Chapter 2: Blackness

Suddenly, there were doctors and nurses surrounding me. I could see worry and fear etched on their faces. Yet, they weren’t telling me anything – so I grew scared myself. As this hustle and bustle continued, I remained in the dark and my fear multiplied.

Finally, a doctor told me that I was to be airlifted to the Townsville Base Hospital. Fear strengthened its grip on my heart, and I turned away believing this was the end.

Little did I know that in the future I would wish it had been the end. Not all the time. But there have been many occasions since where I wished I had died that day. To be frank, there still are. Sometimes I think I have lost so much since then that it would have been better to go out on a high than to live with what I have left.
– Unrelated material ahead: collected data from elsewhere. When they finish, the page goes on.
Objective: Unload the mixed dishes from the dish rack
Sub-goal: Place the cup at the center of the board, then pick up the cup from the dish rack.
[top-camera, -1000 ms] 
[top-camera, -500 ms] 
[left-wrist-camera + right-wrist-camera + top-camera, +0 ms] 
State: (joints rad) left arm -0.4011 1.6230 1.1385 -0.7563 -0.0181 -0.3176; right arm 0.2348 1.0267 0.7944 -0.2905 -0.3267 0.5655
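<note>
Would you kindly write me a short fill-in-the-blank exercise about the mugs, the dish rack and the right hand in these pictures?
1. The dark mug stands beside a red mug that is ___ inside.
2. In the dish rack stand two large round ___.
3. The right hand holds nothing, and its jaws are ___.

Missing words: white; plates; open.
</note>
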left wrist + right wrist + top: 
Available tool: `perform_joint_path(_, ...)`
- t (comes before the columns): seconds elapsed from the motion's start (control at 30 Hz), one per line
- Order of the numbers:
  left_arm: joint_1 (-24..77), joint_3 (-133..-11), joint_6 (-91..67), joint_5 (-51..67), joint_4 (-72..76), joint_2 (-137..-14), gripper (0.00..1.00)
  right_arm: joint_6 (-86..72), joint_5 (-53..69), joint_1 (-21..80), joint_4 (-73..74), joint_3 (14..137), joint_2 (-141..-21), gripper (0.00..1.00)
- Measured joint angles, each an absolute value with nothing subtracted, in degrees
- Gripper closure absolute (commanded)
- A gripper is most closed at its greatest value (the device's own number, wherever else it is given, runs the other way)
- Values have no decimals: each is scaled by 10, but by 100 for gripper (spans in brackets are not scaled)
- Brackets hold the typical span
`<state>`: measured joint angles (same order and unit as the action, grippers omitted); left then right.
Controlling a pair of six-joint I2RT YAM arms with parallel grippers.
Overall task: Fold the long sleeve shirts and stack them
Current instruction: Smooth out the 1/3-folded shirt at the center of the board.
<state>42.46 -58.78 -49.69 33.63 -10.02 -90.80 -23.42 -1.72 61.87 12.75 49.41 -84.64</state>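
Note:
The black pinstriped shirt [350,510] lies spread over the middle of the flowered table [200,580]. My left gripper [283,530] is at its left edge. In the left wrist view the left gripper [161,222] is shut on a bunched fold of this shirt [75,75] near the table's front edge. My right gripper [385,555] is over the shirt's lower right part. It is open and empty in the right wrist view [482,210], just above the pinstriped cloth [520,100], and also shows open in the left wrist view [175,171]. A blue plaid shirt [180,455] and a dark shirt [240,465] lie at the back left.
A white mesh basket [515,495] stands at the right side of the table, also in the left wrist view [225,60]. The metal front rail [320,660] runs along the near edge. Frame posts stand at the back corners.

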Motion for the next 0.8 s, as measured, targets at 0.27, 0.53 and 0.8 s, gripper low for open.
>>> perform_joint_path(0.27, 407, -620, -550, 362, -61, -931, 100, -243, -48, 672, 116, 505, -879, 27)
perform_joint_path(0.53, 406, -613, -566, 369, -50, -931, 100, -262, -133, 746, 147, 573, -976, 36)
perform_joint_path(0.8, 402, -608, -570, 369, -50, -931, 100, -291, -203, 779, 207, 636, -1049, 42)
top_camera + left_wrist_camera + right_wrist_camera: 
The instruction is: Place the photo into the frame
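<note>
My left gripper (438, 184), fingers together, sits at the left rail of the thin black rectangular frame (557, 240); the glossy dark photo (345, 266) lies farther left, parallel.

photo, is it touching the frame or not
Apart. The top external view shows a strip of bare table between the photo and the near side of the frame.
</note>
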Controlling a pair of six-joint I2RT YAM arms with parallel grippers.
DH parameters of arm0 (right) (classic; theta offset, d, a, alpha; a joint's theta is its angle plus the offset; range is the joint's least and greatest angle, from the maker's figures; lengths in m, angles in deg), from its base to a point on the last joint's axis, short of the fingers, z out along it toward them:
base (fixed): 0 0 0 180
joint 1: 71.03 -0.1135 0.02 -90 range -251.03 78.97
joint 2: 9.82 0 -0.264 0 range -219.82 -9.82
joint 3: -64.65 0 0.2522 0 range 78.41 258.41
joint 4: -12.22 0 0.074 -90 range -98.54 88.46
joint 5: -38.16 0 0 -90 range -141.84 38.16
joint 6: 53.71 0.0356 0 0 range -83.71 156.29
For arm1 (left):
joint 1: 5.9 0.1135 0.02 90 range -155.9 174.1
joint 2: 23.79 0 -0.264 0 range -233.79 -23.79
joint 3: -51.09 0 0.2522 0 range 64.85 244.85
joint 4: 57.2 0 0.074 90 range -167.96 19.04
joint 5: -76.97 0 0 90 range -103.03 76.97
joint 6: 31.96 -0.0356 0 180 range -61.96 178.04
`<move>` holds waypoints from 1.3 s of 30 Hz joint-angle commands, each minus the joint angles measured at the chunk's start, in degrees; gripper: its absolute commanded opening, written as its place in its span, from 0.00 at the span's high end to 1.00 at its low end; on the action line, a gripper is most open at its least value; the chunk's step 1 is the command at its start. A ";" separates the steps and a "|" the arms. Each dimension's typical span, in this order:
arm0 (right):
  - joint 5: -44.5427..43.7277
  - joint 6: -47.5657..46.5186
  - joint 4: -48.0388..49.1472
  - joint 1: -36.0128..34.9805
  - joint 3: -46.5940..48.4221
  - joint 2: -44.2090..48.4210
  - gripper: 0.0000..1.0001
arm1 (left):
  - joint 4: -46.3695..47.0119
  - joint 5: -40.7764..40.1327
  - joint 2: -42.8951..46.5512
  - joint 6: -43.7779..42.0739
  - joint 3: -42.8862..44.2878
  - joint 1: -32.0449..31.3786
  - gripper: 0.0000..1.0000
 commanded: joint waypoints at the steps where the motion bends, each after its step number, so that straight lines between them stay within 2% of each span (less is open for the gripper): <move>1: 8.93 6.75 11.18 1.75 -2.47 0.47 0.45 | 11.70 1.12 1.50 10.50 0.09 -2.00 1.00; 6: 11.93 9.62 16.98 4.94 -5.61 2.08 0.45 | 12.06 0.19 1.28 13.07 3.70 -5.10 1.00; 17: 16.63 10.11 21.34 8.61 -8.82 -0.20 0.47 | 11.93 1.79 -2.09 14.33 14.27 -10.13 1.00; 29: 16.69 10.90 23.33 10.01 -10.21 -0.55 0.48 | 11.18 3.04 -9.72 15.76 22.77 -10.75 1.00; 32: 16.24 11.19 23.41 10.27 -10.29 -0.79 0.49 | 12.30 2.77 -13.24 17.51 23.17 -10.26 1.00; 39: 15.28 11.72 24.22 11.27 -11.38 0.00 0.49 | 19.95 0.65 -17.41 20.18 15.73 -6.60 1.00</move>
But at the time, death was still something I feared. And before I knew it, I saw paramedics beside me with their trusty stretcher. They were there to take me to the airport. Once there, I was craned into the Royal Flying Doctor aircraft. The crane was actually part of the plane itself. In hindsight, it was quite an amazing contraption. Yet then and there, I had other things on my mind.

Strangely, it was no longer death that I feared but the flight ahead. Actually, I was scared of dying – very scared, it was just that I now saw my life ending a different way. I’ve never been a good flyer and this aircraft was very small.

The flight seemed to take forever. The machine monitoring my heart made an unusual beep, and my mind panicked. The engine made a strange sound (at least strange to me) and I panicked even more. And this went on repeatedly.

Eventually we landed. I don’t remember getting out of the plane or any of the ambulance’s trip to the hospital. I do remember being rushed into a theatre. There I lay while numerous people were busily moving around, their faces covered in masks. It was after hours and the heart consultants were on-call. Finally, someone walked in. It wasn’t the consultant they were expecting but he brusquely took charge.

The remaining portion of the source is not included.